L’appui du procureur général de l’Union européenne à l’amnistie du terrorisme de la CDR et à la responsabilité comptable du 1-O – avec des arguments qui peuvent être extrapolés au délit de détournement de fonds pour lequel les dirigeants du « procés » ont été condamnés et poursuivis par contumace – n’a laissé personne indifférent. L’ancien président Carles Puigdemont l’a utilisé devant le Tribunal Constitutionnel pour lever le mandat d’arrêt qui lui était soumis s’il mettait les pieds en Espagne, et l’Association catalane des victimes d’organisations terroristes (ACVOT) a présenté un document dans lequel elle tente d’amener la justice européenne à consulter le Tribunal national avant de prononcer la sentence définitive.

Dans une lettre à laquelle EL PERIÓDICO a eu accès, l’association des victimes affirme que l’une des conclusions du procureur général Dean Spielmann, celle relative à la négation du fait que le « procés » d’amnistie soit une « auto-amnistie », n’a pas été incluse dans les questions préjudicielles envoyées par le Tribunal national avec les doutes soulevés par l’application de la règle. Cependant, lors de l’audience du 15 juillet, le représentant de la Commission européenne a défendu que l’octroi du pardon aux partenaires gouvernementaux devait être compris comme tel, ce qui serait contraire au droit de l’UE.

L’avocat de l’association catalane des victimes du terrorisme, José María Fuster-Fabra, fait appel à l’article 83 du Règlement de la CJUE, qui « prévoit la possibilité que le tribunal, après avoir entendu l’avocat général, ordonne la réouverture de la phase orale de la procédure » ou, le cas échéant, demande « des éclaircissements à l’instance de renvoi ». Cette dernière option est celle choisie par le groupe qui a mené l’accusation populaire contre la cellule CDR pour laquelle le Parquet du Tribunal National a requis 27 ans de prison pour intégration dans une organisation terroriste, fabrication et détention de substances explosives et tentative de ravage.

Le document qualifie d' »anormal » que le procureur général de l’UE ait nié que la loi promue par le gouvernement de Pedro Sánchez soit une « auto-amnistie », car « la fonction du tribunal consiste à interpréter le droit de l’Union, mais ce que propose le procureur général est que le tribunal interprète la loi espagnole et en établisse le sens et le but ».

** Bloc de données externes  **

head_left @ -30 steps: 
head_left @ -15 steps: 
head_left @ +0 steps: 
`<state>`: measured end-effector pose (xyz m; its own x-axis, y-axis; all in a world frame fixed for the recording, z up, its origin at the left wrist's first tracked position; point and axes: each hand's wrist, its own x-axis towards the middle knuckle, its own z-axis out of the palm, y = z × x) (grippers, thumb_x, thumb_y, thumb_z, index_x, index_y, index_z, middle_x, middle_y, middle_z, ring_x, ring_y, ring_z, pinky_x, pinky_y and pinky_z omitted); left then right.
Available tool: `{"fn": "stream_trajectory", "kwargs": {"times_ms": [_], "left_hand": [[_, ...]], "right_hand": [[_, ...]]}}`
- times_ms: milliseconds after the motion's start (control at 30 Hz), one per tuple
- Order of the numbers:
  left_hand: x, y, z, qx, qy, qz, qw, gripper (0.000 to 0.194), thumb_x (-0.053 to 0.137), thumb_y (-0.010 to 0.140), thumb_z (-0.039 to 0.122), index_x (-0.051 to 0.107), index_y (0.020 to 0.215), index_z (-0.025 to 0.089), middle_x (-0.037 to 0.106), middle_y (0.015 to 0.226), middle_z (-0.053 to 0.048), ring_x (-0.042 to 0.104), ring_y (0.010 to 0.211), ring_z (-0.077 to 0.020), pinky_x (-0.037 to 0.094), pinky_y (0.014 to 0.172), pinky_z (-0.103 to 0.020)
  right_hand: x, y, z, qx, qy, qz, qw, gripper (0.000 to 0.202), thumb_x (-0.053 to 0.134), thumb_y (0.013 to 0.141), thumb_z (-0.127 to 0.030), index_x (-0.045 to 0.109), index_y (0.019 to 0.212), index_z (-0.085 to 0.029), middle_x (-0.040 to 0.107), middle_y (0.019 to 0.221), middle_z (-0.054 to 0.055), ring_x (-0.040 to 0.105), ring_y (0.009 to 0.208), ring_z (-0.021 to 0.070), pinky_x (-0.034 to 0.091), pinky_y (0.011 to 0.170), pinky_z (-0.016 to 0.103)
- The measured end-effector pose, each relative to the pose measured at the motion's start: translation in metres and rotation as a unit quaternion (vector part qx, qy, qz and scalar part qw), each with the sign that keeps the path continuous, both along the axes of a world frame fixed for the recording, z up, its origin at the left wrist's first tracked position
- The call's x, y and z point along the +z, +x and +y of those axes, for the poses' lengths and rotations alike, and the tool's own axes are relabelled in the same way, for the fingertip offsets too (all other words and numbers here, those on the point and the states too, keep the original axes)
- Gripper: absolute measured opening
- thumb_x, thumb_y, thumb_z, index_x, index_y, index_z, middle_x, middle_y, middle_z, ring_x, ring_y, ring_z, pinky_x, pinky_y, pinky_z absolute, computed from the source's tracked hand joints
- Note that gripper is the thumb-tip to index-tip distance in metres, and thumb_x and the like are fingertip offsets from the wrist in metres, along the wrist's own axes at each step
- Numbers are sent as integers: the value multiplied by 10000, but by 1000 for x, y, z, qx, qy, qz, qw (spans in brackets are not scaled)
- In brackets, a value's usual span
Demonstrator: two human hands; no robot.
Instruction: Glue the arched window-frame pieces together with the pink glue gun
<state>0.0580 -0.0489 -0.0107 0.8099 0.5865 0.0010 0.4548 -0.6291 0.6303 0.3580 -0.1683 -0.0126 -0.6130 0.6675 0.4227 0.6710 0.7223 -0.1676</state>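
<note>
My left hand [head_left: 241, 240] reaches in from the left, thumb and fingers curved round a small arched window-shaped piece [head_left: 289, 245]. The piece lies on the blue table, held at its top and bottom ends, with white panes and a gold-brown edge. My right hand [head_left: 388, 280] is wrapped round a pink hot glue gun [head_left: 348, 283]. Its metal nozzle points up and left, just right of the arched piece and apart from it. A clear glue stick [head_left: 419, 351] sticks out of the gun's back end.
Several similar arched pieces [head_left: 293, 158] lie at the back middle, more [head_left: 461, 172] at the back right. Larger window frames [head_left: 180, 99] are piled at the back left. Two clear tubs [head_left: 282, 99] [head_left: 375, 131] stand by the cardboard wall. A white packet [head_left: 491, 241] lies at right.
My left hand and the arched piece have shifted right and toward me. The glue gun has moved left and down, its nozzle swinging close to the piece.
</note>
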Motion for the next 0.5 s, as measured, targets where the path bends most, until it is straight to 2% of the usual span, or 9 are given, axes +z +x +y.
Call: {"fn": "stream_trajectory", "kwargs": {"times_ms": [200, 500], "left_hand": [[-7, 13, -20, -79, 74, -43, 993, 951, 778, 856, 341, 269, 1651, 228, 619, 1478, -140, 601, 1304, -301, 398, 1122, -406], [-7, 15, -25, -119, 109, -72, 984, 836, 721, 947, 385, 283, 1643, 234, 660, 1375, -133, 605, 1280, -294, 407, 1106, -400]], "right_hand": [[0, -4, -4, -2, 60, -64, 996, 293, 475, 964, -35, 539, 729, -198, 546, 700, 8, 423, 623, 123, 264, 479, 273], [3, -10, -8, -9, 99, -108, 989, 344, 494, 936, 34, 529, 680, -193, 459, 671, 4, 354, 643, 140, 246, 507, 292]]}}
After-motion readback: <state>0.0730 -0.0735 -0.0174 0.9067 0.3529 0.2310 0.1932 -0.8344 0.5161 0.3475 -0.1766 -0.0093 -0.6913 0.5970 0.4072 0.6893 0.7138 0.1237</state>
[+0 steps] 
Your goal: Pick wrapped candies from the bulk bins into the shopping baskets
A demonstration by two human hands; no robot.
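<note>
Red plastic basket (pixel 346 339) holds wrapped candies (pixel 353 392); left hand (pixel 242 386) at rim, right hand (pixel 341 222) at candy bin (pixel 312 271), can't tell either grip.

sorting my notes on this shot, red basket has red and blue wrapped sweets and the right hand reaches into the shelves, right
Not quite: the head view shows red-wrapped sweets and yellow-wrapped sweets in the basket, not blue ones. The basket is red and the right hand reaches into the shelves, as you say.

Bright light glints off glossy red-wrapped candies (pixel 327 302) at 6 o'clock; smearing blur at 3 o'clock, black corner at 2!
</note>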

Il ajoute que ce que propose le doyen Spielmann, c’est que « la CJUE pose une question purement factuelle : quel est le véritable objectif ou le but de la norme », alors qu’elle devrait faire une « interprétation du droit de l’Union, et non de la réglementation espagnole ». « Cela signifie », explique-t-il, « que si l’instance de renvoi conclut que l’amnistie est un paiement pour un bénéfice politique personnel, il appartiendra au tribunal de préciser si cela est possible et conforme » au droit européen, mais pas sans que quiconque se soit prononcé sur la question.

« Ce parti comprend qu’il est essentiel » que le Tribunal national précise s’il considère que « l’achat d’une investiture a été payé par une loi », car c’est un aspect « qui n’est pas évoqué dans l’ordonnance posant la question préjudicielle » qu’il a transmise à la CJUE. Il considère donc que la question abordée par l’avocat de l’État dans sa proposition de décision est « purement hypothétique » et que la Cour européenne « ne devrait pas se prononcer » sur cette question, à moins que la Cour ne le lui demande dans une nouvelle question préjudicielle, après quoi les parties pourront publier leurs rapports correspondants sur la question.

Le procureur général de l’Union européenne est une figure propre au droit allemand, qui n’existe pas dans notre système. Son rôle est de rédiger un arrêt pour aider la CJUE à émettre sa propre résolution. Pour ce faire, vous pouvez suivre les critères de l’avocat ou les ignorer.